Façade : « La construction de cette mosquée a été ordonnée par Muhammad, fils de Khayrûn, al-Ma’âfirî, al-Andalusî, pour se rapprocher de Dieu et dans l’espoir de Son pardon et de Sa miséricorde »
Connu aussi sous le nom de mosquée Ibn Khayrun, ce petit oratoire de quartier a été édifié par un commerçant andalou installé à Kairouan. C'est l’un des rares édifices bien conservés de cette époque.
Il est essentiellement caractérisé par sa façade aux trois portes surmontées d’arcs outrepassés, la plus ancienne façade de mosquée décorée du monde islamique. Il est probable qu'elle soit inspirée de celle de Bû Fatata à Sousse (224-226 H./838-841) où se rencontre, pour la première fois en Ifrîqiya, une écriture kufique sculptée en relief dans un bandeau taillé en cuvette.
Vingt-quatre consoles découpées, proche de celles de l’entrée nord de la façade ouest de la Grande Mosquée de Kairouan, en marquent la limite supérieure. Juste en dessous, deux bandeaux inscrits en kufique évoquent le nom du fondateur et la date de la construction. Ces deux inscriptions encadrent un bandeau constitué d’une alternance de panneaux rectangulaires meublés de paires de rosettes et de motifs végétaux.

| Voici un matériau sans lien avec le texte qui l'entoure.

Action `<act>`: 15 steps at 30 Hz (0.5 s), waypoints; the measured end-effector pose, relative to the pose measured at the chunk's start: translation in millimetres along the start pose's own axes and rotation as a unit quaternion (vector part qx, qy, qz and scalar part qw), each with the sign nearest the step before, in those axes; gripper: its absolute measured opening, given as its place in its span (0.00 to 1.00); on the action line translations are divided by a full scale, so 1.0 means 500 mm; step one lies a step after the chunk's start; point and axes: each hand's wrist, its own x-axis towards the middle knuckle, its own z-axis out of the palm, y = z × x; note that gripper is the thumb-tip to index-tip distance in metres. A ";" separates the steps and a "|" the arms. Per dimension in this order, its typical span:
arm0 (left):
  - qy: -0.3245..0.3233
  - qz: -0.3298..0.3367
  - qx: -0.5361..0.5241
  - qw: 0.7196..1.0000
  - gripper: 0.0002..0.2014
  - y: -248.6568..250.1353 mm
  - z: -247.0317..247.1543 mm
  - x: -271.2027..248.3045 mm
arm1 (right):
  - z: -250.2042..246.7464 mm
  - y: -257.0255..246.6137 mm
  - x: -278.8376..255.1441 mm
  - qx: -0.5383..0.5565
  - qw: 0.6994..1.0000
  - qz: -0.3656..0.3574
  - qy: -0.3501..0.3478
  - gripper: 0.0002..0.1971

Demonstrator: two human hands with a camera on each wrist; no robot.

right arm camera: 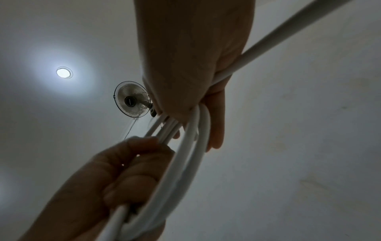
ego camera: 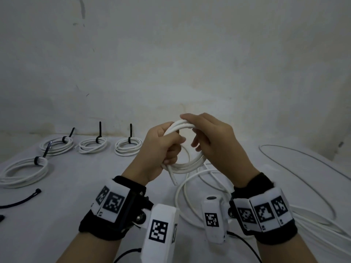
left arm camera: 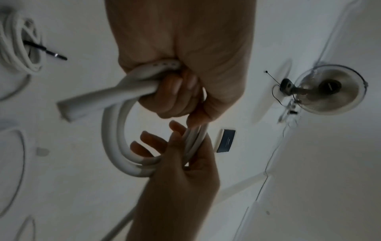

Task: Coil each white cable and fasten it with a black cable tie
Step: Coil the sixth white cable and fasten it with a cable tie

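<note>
We hold the half-wound white cable coil (ego camera: pixel 182 147) above the middle of the grey cloth-covered table (ego camera: pixel 79 186), left hand (ego camera: pixel 161 149) on its left side, right hand (ego camera: pixel 212 141) on its top and right. Three tied white cable coils (ego camera: pixel 93 146) line the far edge; a fourth tied coil (ego camera: pixel 24 171) lies at the left edge, a loose black cable tie (ego camera: pixel 22 200) before it. Uncoiled white cable (ego camera: pixel 296 179) spreads toward the right edge.

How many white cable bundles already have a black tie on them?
4. Three sit in a row at the table's far left. The fourth lies nearer, at the left edge. More may be hidden outside the view.
</note>
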 end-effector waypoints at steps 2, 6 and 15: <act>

Une troisième bande inscrite
en kufique donne la date de la
rénovation (844 H./1440 J.C.), à l’époque hafside (1228-1574).
Trois portes occupent la
façade, celle du milieu étant
plus haute et plus large que les deux autres. Ces portes sont surmontées
par des arcs s’appuyant sur des colonnes en marbre, couronnées par des
chapiteaux. Les écoinçons des
arcs sont ornés de
motifs floraux composés de feuilles à cinq ou trois lobes ouverts ou
repliés.
Elle présente une parenté avec la façade de la mosquée Bâb al-Mardûm (San Cristo de la Luz, Tolède, Xe siècle) au décor decomportant une inscription kufique coiffée briques de corbeaux.
A l’angle nord-est se dresse un minaret à base carrée d’époque hafside, percé de fenêtres géminées encadrées de carreaux de céramique. Son modèle s’inspire des minarets de type andalou qui se répandit en Tunisie à partir de l’époque almohado-hafside.
La salle de prière, à laquelle on accède directement de la rue car cet oratoire n’a pas de cour, est très simple : elle est formée de trois nefs parallèles au mur de qibla et de trois travées couvertes de voûtes d’arêtes réalisées en briques, retombant sur des arcs en plein cintre outrepassés reposant sur des colonnes, dont le prototype s’est perpétué en Tunisie depuis l’époque romaine.
Remarquons qu’une des arcatures de la salle de prière de l'oratoire a conservé un sommier[1] en bois sculpté et décoré de motifs floraux et stylisés présentant une parenté frappante avec certains panneaux du minbar de la Grande Mosquée de Kairouan, lui-même héritier des modèles omeyyades, et permet de confirmer son origine ifrîqiyenne plusieurs fois contestée, sans pour autant nier les influences mésopotamiennes et sa similitude avec les décors sculptés sur bois réalisés dans les régions orientales du monde islamique[2].
[1] Le sommier est la dernière pierre d’un pilier, d’un arc, recevant la retombée de l’arc ou de la voûte
[2] Voir par exemple le travail du bois à la Grande Mosquée de Khiva (Ouzbékistan, Xe s.) http://archnet.org/library/images/one-image.jsp?location_id=10922&image_id=77428.
Combe, E., Sauvaget, J., Wiet, G., Répertoire chronologique d’épigraphie arabe, t. II, Le Caire, 1932, Institut français d’archéologie orientale, p. 104, n° 549.
Creswell, K. A. C., Early Muslim Architecture, t. II, New York, 1979, Hacker Art Books, p.325-326.
Golvin L., Essai sur l’architecture religieuse musulmane, t.III, Paris, 1974, Klincksieck, p. 190-191.
Maoudoud, K., Kairouan, Tunis, 1991, ANEP, p. 45-46.
Marçais, G., Manuel d’art musulman, 2 vol., Paris, 1926-1927, Auguste Picard, p. 35.
Korbendau, Y., L'architecture sacrée de l'islam, France, 1997, ACR éditions, p. 95.